De pronto el mundo supo lo que a media mañana ocurre en Suecia. Fue en 2015. Infinidad de medios empezaron a hablar del tema: los suecos dejan su trabajo en el último punto escrito y se van a tomar un café aromático y un bollo esponjoso. De este descanso hedonista daba detalles el libro que dio a conocer el ritual: Fika, the art of the Swedish coffee break.
Muchos periódicos presentaron fika como un descubrimiento vital. Entrevistaron a decenas de suecos y llegaron a una conclusión: es una pausa en el trabajo para disfrutar de una bebida y algo de comer; es un momento para hablar con otros o para relajarse del ruido a solas. Un momento de disfrute: sensualidad, sociabilidad o bendita soledad.

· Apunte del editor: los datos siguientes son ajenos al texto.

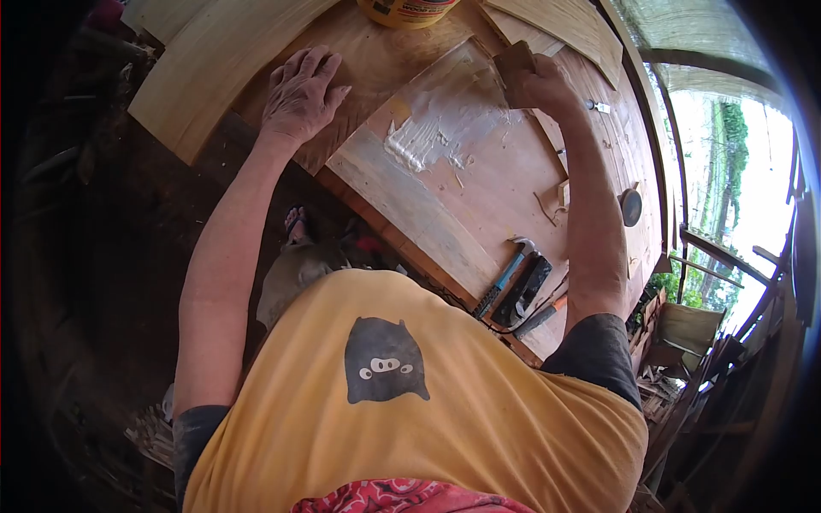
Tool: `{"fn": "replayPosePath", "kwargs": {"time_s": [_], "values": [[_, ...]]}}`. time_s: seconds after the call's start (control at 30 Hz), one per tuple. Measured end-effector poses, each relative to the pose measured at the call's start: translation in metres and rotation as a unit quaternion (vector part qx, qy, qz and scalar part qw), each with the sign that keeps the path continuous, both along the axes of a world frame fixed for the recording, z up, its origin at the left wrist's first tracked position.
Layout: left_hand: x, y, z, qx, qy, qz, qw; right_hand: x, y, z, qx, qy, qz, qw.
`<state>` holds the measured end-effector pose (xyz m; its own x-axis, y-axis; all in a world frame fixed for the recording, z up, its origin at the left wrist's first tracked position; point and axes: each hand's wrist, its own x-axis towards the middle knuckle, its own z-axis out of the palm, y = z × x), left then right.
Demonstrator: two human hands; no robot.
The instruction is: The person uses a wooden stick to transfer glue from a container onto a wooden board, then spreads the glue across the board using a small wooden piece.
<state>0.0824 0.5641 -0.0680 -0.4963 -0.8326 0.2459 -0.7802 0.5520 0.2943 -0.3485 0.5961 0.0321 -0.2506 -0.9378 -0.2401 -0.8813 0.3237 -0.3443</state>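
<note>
My left hand (304,96) rests on a brown wooden board (368,64), fingers spread and nothing in them. At the far side of the panel, my right hand (547,85) is closed around a flat brown piece (515,61), which looks like a scrap of wood. Its lower edge is close to the smeared part of a plywood panel (505,184). Thick white paste (419,141) is spread in ridges there, thinning toward my right hand. A yellow tub (406,12) with a printed label stands beyond both hands, partly cut off by the frame.
Near the bench's close edge lie a claw hammer (510,269), a black tool (526,291) and an orange-and-black handled tool (543,316). A dark round disc (631,207) sits right of my forearm. Pale boards (209,73) overhang at left; thin sheets (564,30) lie at the back.
</note>
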Motion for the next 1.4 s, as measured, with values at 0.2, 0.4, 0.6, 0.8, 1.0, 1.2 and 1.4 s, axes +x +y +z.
{"fn": "replayPosePath", "kwargs": {"time_s": [0.2,0.4,0.6,0.8,1.0,1.2,1.4], "values": [[0.001,0.001,0.001,0.007,0.002,0.001,1.000,-0.013,0.002,-0.010,0.029,-0.117,-0.040,0.992],[0.001,0.000,-0.001,0.009,0.010,0.003,1.000,0.071,-0.039,-0.001,0.023,0.001,0.010,1.000],[0.003,0.000,-0.004,0.013,0.019,0.003,1.000,0.143,0.010,0.028,0.025,0.087,0.117,0.989],[0.003,0.000,-0.005,0.007,0.032,0.000,0.999,0.202,0.067,0.037,0.027,0.060,0.192,0.979],[0.002,0.001,0.001,0.015,0.021,0.000,1.000,0.227,0.100,0.059,0.025,0.014,0.263,0.964],[0.001,0.000,-0.005,-0.005,0.008,0.005,1.000,0.140,0.084,0.031,-0.096,-0.196,0.031,0.975],[0.000,-0.001,-0.004,-0.003,-0.031,0.003,1.000,0.091,0.050,0.038,-0.032,-0.274,-0.299,0.914]]}}
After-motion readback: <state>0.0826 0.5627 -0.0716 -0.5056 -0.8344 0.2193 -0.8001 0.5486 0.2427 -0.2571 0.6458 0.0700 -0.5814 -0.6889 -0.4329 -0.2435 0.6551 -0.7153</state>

Llegó después la religión de la productividad y empezó a hablar de lo estupendo que es fika para recargar baterías y volver al puesto de trabajo como un campeón. El evangelio del rendimiento, ahí, adoctrinando al personal y retorciendo el significado de las palabras a su favor.
Pero eso no es fika, protestaron algunos. Fika no es un café de máquina en la oficina. Fika no es una reunión de trabajo con bollo en mano. Esa parada es una fuga momentánea de la faena que evoca a Epicúreo y huye de Calvino.
Los suecos utilizan el término para designar el momento y la acción. Es nombre y verbo a la vez. Y tiene historia: llegó a finales del XVII, cuando los aristócratas crearon el hábito de juntarse a tomar café (kafferep), igual que los ingleses, a las cinco, bebían su té. A finales del XIX ya era una costumbre popular y, en la jerga de la calle, ese momento se convirtió en fika.
La voz se fue despojando del olor y se quedó en la actitud. Fika consiste en desconectar, diríamos hoy; en hacer un recreo, dirían antes. Fika va de disfrutar de una conversación; de algo similar a lo que Ramón y Cajal llamó «chácharas de café». De aquellos parloteos, el Nobel de Medicina publicó un libro, en 1920, que llamó así y que presentó como «una colección de fantasías, divagaciones, comentarios y juicios, ora serios, ora jocosos, provocados durante algunos años por la candente y estimuladora atmósfera del café».
Poco se parecía aquello a los actuales fika de café orgánico y pastelería ecológica sin gluten ni azúcar. Eran ambientes envueltos en humaredas de tabaco y algún carajillo. Y ya entonces miraban al norte con admiración. De aquellas chácharas de café, apuntó Ramón y Cajal un dicho: «En los países de cielo gris abunda la substancia gris».